AVAILABLE DATA below:

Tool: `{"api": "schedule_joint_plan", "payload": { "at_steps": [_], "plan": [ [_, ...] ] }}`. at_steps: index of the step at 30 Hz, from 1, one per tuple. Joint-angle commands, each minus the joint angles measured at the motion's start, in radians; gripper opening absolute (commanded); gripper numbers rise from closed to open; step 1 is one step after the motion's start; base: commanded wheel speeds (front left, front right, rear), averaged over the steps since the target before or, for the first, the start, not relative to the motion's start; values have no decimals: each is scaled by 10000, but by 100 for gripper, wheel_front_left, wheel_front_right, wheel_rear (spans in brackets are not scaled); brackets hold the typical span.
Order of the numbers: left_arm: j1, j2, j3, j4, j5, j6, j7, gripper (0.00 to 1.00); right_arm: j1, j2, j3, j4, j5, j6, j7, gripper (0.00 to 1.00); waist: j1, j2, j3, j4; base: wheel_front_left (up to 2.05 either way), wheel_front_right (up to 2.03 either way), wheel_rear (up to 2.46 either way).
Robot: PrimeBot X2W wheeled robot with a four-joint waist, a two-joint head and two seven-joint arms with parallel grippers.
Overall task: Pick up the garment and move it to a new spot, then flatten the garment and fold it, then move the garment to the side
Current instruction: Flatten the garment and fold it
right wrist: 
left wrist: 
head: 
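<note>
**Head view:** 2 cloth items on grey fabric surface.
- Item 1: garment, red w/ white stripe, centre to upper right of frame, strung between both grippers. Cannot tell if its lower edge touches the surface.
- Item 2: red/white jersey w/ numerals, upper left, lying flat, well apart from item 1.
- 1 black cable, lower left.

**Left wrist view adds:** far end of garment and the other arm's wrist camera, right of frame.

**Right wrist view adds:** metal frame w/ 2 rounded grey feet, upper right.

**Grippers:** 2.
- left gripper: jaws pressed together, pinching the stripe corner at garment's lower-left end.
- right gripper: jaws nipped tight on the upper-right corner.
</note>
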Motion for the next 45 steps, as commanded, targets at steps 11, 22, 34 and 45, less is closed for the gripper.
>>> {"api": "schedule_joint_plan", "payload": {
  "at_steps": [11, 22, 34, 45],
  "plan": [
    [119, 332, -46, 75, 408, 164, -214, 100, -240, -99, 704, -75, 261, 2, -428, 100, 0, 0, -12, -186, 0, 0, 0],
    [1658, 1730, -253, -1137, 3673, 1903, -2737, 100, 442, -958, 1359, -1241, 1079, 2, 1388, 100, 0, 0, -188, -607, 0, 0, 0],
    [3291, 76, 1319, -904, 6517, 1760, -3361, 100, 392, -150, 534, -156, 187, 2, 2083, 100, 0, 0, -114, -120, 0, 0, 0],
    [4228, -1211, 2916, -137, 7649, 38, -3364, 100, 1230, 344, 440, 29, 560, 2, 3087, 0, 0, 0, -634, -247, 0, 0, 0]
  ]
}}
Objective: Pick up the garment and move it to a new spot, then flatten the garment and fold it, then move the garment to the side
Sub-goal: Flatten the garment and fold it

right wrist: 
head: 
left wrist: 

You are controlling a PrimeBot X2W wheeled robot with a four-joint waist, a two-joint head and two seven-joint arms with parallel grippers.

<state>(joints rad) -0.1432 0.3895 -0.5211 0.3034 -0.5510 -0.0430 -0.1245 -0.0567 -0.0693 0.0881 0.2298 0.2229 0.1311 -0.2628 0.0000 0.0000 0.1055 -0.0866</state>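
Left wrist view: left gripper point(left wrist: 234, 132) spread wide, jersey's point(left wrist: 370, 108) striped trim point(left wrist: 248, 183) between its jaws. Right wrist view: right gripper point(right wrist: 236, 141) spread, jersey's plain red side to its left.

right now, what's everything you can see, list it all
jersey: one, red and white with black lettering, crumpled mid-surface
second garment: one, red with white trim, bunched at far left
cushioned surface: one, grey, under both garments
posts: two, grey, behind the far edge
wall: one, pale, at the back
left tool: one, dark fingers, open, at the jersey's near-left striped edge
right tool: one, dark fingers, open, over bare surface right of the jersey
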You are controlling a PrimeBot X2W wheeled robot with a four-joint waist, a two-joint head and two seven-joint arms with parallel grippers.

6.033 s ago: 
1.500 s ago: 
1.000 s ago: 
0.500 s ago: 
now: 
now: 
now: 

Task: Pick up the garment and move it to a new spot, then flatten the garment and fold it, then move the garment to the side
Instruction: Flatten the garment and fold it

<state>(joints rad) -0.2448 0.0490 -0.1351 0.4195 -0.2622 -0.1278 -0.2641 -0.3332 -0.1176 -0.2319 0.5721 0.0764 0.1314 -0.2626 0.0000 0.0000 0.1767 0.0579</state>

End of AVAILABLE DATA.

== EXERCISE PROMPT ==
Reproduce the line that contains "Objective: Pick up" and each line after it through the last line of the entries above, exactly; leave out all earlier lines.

== SOLUTION TO THIS PROBLEM ==
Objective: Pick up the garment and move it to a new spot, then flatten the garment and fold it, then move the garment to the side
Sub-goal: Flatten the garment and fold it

right wrist: 
head: 
left wrist: 

You are controlling a PrimeBot X2W wheeled robot with a four-joint waist, a two-joint head and two seven-joint arms with parallel grippers.

<state>(joints rad) -0.1432 0.3895 -0.5211 0.3034 -0.5510 -0.0430 -0.1245 -0.0567 -0.0693 0.0881 0.2298 0.2229 0.1311 -0.2628 0.0000 0.0000 0.1055 -0.0866</state>
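Left wrist view: left gripper point(left wrist: 234, 132) spread wide, jersey's point(left wrist: 370, 108) striped trim point(left wrist: 248, 183) between its jaws. Right wrist view: right gripper point(right wrist: 236, 141) spread, jersey's plain red side to its left.

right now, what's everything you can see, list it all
jersey: one, red and white with black lettering, crumpled mid-surface
second garment: one, red with white trim, bunched at far left
cushioned surface: one, grey, under both garments
posts: two, grey, behind the far edge
wall: one, pale, at the back
left tool: one, dark fingers, open, at the jersey's near-left striped edge
right tool: one, dark fingers, open, over bare surface right of the jersey
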You are controlling a PrimeBot X2W wheeled robot with a four-joint waist, a two-joint head and two seven-joint arms with parallel grippers.

6.033 s ago: 
1.500 s ago: 
1.000 s ago: 
0.500 s ago: 
now: 
now: 
now: 

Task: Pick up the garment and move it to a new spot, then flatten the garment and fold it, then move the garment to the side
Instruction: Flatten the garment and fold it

<state>(joints rad) -0.2448 0.0490 -0.1351 0.4195 -0.2622 -0.1278 -0.2641 -0.3332 -0.1176 -0.2319 0.5721 0.0764 0.1314 -0.2626 0.0000 0.0000 0.1767 0.0579</state>

This answer is finished.